Boussingault made an examination of some of the juice, and was attacked, he says, with a severe form of erysipelas. The courier who brought the juice, as well as the inhabitants of the house in which he spent the night on his way, were also attacked with severe inflammation of the skin. Another species of the same family growing in Brazil is the Hippomane mancinella, or manchineel tree, about which there are fabulous accounts, as that it is fatal to life to sleep beneath its shade. It is true, however, that a drop of the juice of that tree applied to the skin will quickly raise a blister full of serum. It is not surprising, therefore, that the milk of one of the Euphorbia family should be possessed of very active properties.

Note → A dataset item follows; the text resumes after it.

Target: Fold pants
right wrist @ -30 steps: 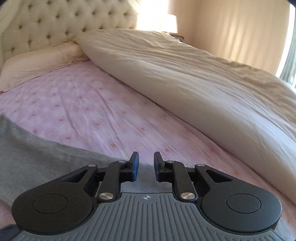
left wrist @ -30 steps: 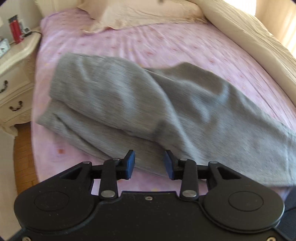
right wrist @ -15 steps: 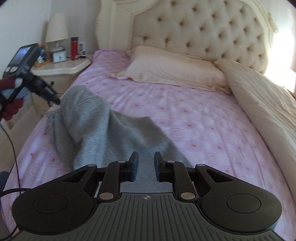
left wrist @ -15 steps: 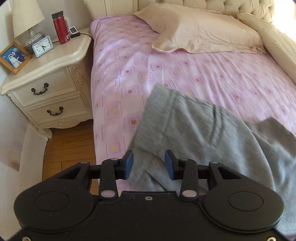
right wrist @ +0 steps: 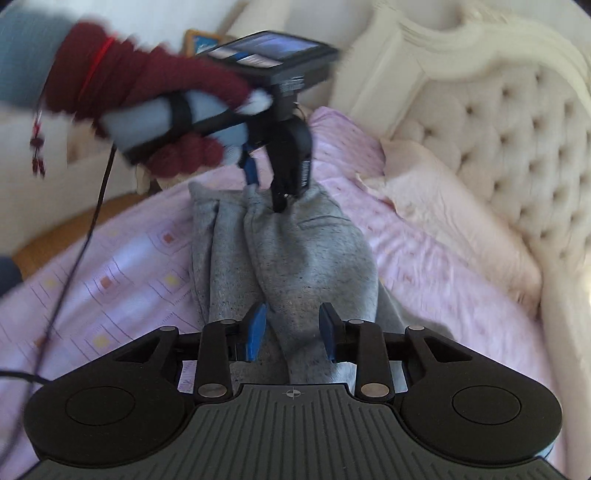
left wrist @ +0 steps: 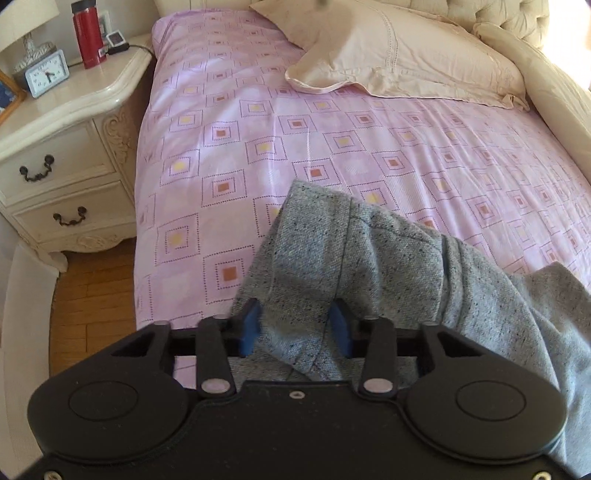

"Several years ago a small quantity of the milk of aveloz was sent from Brazil to the authorities at Washington, and distributed for trial. Then for a time none could be obtained. Later it was to be purchased of a gentlemen in this city-John T. Kirby, 16 Beaver Street. The depot for its sale is in Pernambuco, the juice being collected chiefly in the province of that name. The preparation is said to be patented by the Government of Brazil, and its use is indorsed by the Central Board of Health of Rio de Janeiro.

"Two preparations are furnished, one of which is recommended for open ulcers, and the other for cases of cancer in its early stages. The principal or only appreciable difference appears to be in the degree of inspissation.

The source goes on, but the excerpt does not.